AI Gateway
Middleware layer between applications and AI model APIs for routing, monitoring, rate limiting, and caching.
AI Gateway is middleware between apps and LLM APIs – for routing, caching, monitoring, and cost control.
Explanation
AI Gateways abstract multi-provider complexity: unified request format, automatic failover on errors, response caching for repeated queries. Examples: Portkey, LiteLLM, Cloudflare AI Gateway. Provide observability: token tracking, latency metrics, cost management.
Marketing Relevance
Essential for enterprise AI: governance, cost control, reliability.

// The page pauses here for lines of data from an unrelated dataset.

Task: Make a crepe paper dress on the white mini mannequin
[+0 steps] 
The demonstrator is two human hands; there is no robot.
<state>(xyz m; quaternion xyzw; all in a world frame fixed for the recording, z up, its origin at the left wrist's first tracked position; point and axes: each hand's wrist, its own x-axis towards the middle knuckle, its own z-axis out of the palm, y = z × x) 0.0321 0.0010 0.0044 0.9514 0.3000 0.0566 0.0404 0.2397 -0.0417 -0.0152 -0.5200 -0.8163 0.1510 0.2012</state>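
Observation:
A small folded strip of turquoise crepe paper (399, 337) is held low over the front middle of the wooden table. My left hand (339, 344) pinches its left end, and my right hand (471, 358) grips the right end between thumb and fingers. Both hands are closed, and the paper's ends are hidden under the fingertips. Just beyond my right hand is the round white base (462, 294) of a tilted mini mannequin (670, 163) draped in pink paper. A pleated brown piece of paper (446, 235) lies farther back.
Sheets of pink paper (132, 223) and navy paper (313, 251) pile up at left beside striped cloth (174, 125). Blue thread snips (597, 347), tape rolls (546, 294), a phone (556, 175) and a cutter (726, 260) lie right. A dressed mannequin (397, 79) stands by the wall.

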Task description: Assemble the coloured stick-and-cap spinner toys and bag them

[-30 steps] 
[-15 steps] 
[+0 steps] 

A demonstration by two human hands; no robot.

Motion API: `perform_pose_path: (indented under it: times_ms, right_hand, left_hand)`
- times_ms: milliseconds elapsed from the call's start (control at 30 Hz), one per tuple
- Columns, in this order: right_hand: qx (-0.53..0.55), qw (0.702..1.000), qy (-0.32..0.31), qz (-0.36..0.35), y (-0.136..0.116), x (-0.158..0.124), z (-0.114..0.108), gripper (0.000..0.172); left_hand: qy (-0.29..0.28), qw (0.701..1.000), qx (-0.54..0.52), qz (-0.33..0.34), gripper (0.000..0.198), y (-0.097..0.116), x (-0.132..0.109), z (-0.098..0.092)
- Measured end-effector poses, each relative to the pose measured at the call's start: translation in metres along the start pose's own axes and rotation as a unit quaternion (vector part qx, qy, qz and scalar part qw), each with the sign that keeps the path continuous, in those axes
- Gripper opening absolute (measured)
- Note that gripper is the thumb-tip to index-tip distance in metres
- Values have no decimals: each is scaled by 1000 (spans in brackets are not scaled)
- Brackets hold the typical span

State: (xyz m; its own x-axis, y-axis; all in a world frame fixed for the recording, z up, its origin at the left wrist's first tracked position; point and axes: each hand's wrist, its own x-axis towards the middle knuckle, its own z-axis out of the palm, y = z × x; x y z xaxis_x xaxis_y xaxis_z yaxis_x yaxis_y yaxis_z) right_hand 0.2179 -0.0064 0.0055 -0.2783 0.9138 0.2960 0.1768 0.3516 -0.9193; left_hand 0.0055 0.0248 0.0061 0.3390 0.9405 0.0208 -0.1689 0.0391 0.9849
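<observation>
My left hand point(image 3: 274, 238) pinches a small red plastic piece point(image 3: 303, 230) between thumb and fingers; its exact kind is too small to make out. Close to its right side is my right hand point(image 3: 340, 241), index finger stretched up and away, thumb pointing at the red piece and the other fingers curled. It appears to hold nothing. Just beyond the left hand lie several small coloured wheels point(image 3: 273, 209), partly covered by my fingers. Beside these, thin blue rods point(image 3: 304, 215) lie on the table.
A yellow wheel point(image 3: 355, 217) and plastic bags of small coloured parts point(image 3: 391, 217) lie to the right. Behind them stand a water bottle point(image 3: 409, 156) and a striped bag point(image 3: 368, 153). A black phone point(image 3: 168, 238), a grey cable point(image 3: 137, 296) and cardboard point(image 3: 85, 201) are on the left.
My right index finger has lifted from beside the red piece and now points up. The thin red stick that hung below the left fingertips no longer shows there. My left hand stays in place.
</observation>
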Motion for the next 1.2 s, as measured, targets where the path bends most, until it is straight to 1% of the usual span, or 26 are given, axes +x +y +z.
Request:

Enables secure AI usage in organizations.
Example
Corporate gateway routes all AI requests: sensitive data to Azure OpenAI, rest to cheaper providers.
Common Pitfalls
Additional point of failure. Configuration complexity. Cache invalidation with dynamic responses.
Origin & History
Emerged 2023 as response to multi-provider complexity. Cloudflare AI Gateway, Portkey, and LiteLLM are leading solutions for enterprise AI management.
Comparisons & Differences
AI Gateway vs. OpenRouter
AI Gateway is self-hosted or enterprise-managed; OpenRouter is hosted API aggregator with own billing.
AI Gateway vs. Direkte API-Nutzung
AI Gateway provides caching, fallback, and monitoring; direct APIs require separate implementation per feature.